The brain MRI showed cerebellar hypoplasia/atrophy and downsloping splenium of the corpus callosum (Fig. 2).

Nerve conduction studies showed no evidence of peripheral neuropathy. Somatosensory evoked potentials (SSEPs) of median and tibial nerve were remarkable for prolongation of cortical latencies (N13-N20 and P40, respectively).

EEG was reported normal for the three siblings, without findings of focal slowing or seizure-like activity. More specifically, EEG recordings showed background of 9 to 10 hertz alpha activity, maximal over the posterior head region. These activities were symmetric on both sides and attenuated with eye opening. No focal slowing was seen and no seizure-like activity was observed during the recording. Patient entered into periods of drowsiness and light sleep. No abnormality was seen.

All clinical and radiological features are summarized in Table 1, and compared to other cases of HSP due to AP4M1 mutations previously reported in literature.
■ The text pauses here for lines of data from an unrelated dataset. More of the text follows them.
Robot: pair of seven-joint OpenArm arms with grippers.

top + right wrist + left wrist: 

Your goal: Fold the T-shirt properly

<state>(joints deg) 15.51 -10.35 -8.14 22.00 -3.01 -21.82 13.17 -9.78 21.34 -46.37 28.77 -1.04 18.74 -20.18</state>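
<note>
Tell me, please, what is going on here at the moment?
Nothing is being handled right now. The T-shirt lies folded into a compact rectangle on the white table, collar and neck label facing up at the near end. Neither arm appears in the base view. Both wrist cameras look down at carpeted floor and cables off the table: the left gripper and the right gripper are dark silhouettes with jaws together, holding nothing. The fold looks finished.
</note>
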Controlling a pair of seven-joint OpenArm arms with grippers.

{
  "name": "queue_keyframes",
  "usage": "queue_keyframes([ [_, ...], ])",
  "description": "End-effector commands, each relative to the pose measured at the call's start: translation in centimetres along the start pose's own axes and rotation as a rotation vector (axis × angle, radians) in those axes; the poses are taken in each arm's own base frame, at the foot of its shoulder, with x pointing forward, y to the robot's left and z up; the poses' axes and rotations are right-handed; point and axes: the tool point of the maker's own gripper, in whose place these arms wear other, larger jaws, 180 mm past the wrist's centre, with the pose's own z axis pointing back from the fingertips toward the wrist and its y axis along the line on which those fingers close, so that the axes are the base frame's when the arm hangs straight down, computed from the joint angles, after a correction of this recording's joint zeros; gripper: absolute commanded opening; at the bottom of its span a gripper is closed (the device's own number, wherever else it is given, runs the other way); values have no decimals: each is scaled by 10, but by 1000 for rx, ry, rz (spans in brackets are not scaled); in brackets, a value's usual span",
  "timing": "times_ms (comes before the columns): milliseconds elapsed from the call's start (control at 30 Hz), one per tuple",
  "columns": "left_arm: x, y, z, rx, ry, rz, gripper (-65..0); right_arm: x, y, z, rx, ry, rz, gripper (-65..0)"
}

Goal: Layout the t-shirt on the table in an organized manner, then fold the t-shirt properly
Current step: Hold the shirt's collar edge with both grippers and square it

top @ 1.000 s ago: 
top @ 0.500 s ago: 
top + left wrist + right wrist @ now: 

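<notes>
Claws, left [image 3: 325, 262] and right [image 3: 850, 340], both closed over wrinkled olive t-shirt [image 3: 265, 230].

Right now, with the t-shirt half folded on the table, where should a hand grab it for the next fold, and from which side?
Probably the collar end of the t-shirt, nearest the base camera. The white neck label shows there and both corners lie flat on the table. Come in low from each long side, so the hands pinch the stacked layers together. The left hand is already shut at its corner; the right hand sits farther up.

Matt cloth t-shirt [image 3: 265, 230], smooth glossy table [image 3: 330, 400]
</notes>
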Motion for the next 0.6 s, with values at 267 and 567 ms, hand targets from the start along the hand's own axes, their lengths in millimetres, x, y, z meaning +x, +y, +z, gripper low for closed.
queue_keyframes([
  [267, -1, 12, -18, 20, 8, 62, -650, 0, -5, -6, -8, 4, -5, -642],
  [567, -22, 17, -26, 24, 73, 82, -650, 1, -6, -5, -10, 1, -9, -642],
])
WES generated a total of 136,968,572 (proband, Fig. 1b: II-3) and 145,150,172 (father, Fig. 1b: I-1) unique reads, with an average on target depth over 160 reads, and >98% of the target bases covered at least 10X. A total of 24,872 (proband) and 25,228 (father) exonic/splicing variants were detected. After applying our filtering strategy described above, we identified two heterozygous AP4M1 (SPG50) variants in the proband, a novel frameshift insertion (c.521dupT; p.V174fs in exon 6), and a very rare (<2.5 × 10⁻⁵ in public databases) missense variant (c.955 T > C; p.C319R in exon 12). Only one of these variants was present in the father (c.955 T > C; p.C319R). No other rare homozygous or compound heterozygous variants were found in genes of relevance for the phenotype, including all know HSP genes. The AP4M1frameshift variant causes a very premature stop codon, truncating the protein (if expressed at all) to 179 amino acids (wild-type: 453 amino acids), just before the mu homology domain (MHD) which is an essential protein-protein interaction module (Fig. 1c). The missense variant lays on a highly conserved position (GERP++ score [9] of 4.75) of the MHD domain, and is predicted to be damaging by several prediction tools (including SIFT [10], PolyPhen2 [11], and MutationTaster [12]). Segregation analysis by Sanger sequencing showed that all three affected siblings have both variants, whereas the father carries only the missense and the mother carries only the frameshift (Fig. 1b), confirming that the compound heterozygous state of these variants is segregating with the phenotype.